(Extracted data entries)
>>>

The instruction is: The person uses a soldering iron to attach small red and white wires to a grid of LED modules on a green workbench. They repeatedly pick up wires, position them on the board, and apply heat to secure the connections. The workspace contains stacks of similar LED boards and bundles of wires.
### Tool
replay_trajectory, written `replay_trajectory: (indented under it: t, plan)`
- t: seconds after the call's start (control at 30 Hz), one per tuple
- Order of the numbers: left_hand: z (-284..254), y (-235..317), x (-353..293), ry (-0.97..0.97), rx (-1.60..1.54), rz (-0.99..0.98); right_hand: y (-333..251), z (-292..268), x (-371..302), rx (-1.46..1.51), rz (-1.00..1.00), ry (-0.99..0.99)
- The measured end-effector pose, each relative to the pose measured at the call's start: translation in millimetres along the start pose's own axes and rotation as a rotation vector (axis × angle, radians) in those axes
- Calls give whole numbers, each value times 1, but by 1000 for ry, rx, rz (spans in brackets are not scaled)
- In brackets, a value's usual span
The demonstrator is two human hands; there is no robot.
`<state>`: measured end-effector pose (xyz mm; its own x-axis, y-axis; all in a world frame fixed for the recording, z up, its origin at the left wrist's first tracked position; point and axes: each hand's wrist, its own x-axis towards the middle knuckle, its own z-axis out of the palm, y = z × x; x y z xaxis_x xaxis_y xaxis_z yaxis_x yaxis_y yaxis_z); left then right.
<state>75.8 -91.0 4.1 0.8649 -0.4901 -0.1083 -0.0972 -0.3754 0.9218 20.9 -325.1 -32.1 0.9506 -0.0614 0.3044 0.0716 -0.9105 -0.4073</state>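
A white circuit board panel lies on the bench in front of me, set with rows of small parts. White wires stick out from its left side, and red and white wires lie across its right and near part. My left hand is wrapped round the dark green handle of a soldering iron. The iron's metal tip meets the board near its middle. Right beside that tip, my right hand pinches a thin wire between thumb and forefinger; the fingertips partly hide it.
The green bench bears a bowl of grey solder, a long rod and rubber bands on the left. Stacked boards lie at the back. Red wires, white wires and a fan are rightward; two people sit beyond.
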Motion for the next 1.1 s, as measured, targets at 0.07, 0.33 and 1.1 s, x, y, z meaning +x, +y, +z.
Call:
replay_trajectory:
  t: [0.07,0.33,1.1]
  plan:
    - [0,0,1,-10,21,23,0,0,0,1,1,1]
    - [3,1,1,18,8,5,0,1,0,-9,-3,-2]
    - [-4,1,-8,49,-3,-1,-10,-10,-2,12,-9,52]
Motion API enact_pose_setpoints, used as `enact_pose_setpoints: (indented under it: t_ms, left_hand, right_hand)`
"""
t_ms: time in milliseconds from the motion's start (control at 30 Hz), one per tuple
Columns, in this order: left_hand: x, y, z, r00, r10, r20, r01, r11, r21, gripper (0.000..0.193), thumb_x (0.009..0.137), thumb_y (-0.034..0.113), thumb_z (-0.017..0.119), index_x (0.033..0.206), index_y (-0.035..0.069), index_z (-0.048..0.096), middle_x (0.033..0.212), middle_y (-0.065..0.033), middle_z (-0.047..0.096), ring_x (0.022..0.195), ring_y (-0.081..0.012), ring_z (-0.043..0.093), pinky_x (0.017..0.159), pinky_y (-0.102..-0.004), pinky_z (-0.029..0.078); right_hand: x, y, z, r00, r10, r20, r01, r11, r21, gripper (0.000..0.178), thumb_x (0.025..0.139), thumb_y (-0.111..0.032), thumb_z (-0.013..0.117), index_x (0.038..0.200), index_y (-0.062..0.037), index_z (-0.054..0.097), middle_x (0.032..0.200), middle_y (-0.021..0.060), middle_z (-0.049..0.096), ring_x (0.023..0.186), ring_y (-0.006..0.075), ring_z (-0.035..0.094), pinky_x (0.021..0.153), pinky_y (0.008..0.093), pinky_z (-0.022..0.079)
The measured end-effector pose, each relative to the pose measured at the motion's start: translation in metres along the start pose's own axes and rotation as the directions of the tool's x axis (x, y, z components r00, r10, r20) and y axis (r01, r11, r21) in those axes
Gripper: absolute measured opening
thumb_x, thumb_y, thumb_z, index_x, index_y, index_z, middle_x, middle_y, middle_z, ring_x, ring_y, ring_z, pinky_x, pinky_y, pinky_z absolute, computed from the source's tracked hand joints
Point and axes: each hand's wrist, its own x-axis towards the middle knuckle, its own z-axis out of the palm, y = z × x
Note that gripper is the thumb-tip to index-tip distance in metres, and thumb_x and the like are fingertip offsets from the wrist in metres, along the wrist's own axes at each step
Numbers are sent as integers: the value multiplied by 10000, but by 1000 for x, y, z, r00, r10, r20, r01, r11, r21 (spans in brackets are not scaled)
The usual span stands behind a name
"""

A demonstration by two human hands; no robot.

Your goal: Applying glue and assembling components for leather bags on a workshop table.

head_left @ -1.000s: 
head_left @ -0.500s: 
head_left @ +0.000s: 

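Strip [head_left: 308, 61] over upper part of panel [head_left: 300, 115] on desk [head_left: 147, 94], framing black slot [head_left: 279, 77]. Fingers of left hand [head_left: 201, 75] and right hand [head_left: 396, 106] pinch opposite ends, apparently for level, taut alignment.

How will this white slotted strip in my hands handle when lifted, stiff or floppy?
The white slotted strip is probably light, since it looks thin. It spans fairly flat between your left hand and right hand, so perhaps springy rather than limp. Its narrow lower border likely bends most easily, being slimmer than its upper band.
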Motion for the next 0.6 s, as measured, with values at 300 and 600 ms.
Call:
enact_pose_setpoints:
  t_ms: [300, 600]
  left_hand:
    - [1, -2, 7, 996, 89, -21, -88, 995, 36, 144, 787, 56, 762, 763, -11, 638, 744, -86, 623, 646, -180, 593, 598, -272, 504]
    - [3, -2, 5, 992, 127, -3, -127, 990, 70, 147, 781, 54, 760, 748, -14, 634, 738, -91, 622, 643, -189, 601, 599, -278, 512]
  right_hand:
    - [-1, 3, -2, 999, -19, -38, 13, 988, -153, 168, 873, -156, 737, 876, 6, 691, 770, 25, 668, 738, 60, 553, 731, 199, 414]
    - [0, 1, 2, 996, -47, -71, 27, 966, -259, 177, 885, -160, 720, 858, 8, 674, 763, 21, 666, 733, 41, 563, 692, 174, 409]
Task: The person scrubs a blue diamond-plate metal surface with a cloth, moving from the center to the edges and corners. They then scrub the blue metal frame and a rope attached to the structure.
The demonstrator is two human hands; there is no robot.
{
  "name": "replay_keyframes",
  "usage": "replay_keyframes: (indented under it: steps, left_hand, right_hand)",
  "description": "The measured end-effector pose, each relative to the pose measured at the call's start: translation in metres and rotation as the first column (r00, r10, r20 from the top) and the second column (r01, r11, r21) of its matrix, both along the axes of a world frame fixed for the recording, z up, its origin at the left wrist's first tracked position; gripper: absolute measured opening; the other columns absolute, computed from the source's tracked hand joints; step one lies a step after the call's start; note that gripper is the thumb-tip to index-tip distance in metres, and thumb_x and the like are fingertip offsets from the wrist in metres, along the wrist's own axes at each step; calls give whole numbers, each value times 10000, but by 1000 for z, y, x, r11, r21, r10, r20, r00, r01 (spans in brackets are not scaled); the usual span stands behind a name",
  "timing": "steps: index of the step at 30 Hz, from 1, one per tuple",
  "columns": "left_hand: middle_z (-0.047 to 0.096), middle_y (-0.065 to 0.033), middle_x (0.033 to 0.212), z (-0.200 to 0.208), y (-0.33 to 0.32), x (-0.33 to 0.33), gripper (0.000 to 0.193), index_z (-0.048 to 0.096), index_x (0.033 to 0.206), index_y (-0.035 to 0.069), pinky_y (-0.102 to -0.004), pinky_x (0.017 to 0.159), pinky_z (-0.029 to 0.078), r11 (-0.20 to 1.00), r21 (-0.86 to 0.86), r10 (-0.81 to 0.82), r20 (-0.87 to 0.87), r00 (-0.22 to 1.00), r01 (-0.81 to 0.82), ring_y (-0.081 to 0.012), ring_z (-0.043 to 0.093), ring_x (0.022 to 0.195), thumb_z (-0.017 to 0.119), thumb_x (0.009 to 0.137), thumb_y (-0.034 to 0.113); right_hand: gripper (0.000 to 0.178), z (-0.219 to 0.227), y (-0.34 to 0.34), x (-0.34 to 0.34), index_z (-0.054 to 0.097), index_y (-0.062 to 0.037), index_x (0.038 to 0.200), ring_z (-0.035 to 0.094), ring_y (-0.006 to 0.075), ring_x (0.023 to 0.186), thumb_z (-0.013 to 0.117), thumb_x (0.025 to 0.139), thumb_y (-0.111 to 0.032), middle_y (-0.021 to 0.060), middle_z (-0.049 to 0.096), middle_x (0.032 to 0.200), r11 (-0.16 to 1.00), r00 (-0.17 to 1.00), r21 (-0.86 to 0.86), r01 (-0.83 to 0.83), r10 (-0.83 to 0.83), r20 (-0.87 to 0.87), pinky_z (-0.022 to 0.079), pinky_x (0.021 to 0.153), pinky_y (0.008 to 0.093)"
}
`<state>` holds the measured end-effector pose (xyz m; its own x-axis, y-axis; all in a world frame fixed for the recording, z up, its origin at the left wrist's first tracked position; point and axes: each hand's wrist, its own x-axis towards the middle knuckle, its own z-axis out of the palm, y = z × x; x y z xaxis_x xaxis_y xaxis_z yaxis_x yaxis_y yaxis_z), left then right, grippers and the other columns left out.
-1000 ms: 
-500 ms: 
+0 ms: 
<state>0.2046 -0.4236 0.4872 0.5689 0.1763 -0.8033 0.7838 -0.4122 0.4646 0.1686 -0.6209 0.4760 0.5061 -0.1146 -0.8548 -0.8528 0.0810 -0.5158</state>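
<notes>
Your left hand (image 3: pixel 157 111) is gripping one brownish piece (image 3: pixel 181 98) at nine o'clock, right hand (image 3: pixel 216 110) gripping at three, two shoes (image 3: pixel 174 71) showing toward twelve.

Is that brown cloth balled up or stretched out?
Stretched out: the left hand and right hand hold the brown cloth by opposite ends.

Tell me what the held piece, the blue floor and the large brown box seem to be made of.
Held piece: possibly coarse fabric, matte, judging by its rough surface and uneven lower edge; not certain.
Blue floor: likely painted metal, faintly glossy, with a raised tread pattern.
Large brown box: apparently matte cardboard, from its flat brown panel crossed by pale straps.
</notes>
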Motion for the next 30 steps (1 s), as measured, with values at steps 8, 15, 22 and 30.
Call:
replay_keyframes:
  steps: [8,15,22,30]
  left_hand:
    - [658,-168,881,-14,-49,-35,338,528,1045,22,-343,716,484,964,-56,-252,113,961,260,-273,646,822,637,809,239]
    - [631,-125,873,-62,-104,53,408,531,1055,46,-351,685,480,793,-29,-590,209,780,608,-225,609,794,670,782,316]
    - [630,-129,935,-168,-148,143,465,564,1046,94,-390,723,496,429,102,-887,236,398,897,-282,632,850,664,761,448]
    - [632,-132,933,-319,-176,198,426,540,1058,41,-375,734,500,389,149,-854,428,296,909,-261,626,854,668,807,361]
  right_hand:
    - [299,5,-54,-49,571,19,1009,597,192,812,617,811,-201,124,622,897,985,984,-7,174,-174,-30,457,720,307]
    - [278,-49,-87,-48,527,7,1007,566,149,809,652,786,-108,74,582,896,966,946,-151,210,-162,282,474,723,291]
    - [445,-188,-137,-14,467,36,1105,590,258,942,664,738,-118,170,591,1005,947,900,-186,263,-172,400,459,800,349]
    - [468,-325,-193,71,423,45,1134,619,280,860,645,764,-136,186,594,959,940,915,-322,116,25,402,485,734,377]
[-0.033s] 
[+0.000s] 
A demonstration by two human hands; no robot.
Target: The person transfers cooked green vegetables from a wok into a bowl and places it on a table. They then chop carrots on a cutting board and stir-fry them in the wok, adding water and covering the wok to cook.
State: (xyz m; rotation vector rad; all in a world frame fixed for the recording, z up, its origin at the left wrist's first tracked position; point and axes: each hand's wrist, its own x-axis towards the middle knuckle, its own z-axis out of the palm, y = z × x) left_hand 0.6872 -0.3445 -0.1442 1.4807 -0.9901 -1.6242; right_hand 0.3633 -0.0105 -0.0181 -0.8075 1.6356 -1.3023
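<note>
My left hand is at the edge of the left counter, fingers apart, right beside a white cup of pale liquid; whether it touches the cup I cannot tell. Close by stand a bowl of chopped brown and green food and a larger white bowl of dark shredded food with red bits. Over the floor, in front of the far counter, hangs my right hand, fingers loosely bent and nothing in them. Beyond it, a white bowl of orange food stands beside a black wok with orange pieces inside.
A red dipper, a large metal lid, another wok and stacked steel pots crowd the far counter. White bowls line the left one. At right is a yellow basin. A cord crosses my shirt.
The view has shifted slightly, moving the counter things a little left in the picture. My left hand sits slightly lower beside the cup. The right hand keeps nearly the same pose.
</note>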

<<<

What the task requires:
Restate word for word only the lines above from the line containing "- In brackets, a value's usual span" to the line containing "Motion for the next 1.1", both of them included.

Output for this task:
- In brackets, a value's usual span
The demonstrator is two human hands; there is no robot.
`<state>`: measured end-effector pose (xyz mm; its own x-axis, y-axis; all in a world frame fixed for the recording, z up, its origin at the left wrist's first tracked position; point and axes: each hand's wrist, its own x-axis towards the middle knuckle, its own z-axis out of the palm, y = z × x; x y z xaxis_x xaxis_y xaxis_z yaxis_x yaxis_y yaxis_z); left then right.
<state>75.8 -91.0 4.1 0.8649 -0.4901 -0.1083 -0.0972 -0.3754 0.9218 20.9 -325.1 -32.1 0.9506 -0.0614 0.3044 0.0716 -0.9105 -0.4073</state>
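A white circuit board panel lies on the bench in front of me, set with rows of small parts. White wires stick out from its left side, and red and white wires lie across its right and near part. My left hand is wrapped round the dark green handle of a soldering iron. The iron's metal tip meets the board near its middle. Right beside that tip, my right hand pinches a thin wire between thumb and forefinger; the fingertips partly hide it.
The green bench bears a bowl of grey solder, a long rod and rubber bands on the left. Stacked boards lie at the back. Red wires, white wires and a fan are rightward; two people sit beyond.
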Motion for the next 1.1 s, as measured, targets at 0.07, 0.33 and 1.1 s, x, y, z meaning +x, +y, +z.

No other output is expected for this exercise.